=== WHAT THE EXERCISE ASKS ===
Write out the entire listing exactly, so that each line matches the original.

○ ○ ○ ○ ○ ○ ○

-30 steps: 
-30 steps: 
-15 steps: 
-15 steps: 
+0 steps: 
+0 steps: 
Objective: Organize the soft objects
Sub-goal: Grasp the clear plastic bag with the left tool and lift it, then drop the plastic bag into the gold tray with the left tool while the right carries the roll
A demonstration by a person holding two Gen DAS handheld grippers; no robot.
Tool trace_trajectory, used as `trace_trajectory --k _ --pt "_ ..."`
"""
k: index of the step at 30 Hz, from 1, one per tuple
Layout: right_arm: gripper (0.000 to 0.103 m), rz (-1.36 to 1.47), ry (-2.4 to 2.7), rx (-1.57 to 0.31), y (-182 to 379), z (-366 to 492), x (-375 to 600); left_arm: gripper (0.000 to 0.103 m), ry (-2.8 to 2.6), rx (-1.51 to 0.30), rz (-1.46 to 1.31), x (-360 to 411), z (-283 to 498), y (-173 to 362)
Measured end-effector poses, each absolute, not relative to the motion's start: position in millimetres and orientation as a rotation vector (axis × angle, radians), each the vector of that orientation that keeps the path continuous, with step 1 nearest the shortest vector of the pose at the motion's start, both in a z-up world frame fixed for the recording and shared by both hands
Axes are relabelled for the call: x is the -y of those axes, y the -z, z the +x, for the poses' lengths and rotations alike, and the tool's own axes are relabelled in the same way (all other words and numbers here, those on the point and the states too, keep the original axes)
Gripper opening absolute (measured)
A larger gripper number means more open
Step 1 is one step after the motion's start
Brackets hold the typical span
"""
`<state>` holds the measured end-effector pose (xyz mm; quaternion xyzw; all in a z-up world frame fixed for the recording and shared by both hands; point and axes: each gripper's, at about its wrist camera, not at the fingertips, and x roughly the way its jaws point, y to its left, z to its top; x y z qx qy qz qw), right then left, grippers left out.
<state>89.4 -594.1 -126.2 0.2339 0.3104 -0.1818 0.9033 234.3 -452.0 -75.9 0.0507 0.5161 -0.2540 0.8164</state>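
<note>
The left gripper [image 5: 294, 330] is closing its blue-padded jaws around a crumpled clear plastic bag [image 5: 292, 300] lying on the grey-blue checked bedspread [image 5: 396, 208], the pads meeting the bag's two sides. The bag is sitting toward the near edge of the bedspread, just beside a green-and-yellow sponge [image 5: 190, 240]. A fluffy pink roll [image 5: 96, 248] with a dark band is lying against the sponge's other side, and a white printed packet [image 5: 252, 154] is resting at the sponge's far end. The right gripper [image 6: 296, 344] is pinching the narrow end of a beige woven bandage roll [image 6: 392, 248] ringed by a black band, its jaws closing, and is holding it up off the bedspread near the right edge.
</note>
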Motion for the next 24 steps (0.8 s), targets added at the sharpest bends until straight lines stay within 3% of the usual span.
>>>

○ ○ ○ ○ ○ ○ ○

=== COMPLETED TASK ===
-30 steps: 
-30 steps: 
-15 steps: 
-15 steps: 
+0 steps: 
+0 steps: 
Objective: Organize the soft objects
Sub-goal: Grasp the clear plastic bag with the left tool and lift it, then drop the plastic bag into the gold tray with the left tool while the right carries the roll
A demonstration by a person holding two Gen DAS handheld grippers; no robot.
Tool trace_trajectory, used as `trace_trajectory --k _ --pt "_ ..."`
"""
k: index of the step at 30 Hz, from 1, one per tuple
Layout: right_arm: gripper (0.000 to 0.103 m), rz (-1.36 to 1.47), ry (-2.4 to 2.7), rx (-1.57 to 0.31), y (-182 to 379), z (-366 to 492), x (-375 to 600); left_arm: gripper (0.000 to 0.103 m), ry (-2.8 to 2.6), rx (-1.51 to 0.30), rz (-1.46 to 1.31), x (-360 to 411), z (-283 to 498), y (-173 to 362)
Measured end-effector poses, each absolute, not relative to the motion's start: position in millimetres and orientation as a rotation vector (axis × angle, radians), each the vector of that orientation that keeps the path continuous, with step 1 nearest the shortest vector of the pose at the motion's start, both in a z-up world frame fixed for the recording and shared by both hands
Axes are relabelled for the call: x is the -y of those axes, y the -z, z the +x, for the poses' lengths and rotations alike, and the tool's own axes are relabelled in the same way (all other words and numbers here, those on the point and the states too, keep the original axes)
Gripper opening absolute (measured)
A larger gripper number means more open
Step 1 is one step after the motion's start
Brackets hold the typical span
"""
`<state>` holds the measured end-effector pose (xyz mm; quaternion xyzw; all in a z-up world frame fixed for the recording and shared by both hands; point and axes: each gripper's, at about its wrist camera, not at the fingertips, and x roughly the way its jaws point, y to its left, z to its top; x y z qx qy qz qw), right then left, grippers left out.
<state>89.4 -594.1 -126.2 0.2339 0.3104 -0.1818 0.9033 234.3 -452.0 -75.9 0.0507 0.5161 -0.2540 0.8164</state>
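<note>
The left gripper [image 5: 294, 330] is closing its blue-padded jaws around a crumpled clear plastic bag [image 5: 292, 300] lying on the grey-blue checked bedspread [image 5: 396, 208], the pads meeting the bag's two sides. The bag is sitting toward the near edge of the bedspread, just beside a green-and-yellow sponge [image 5: 190, 240]. A fluffy pink roll [image 5: 96, 248] with a dark band is lying against the sponge's other side, and a white printed packet [image 5: 252, 154] is resting at the sponge's far end. The right gripper [image 6: 296, 344] is pinching the narrow end of a beige woven bandage roll [image 6: 392, 248] ringed by a black band, its jaws closing, and is holding it up off the bedspread near the right edge.
</note>
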Motion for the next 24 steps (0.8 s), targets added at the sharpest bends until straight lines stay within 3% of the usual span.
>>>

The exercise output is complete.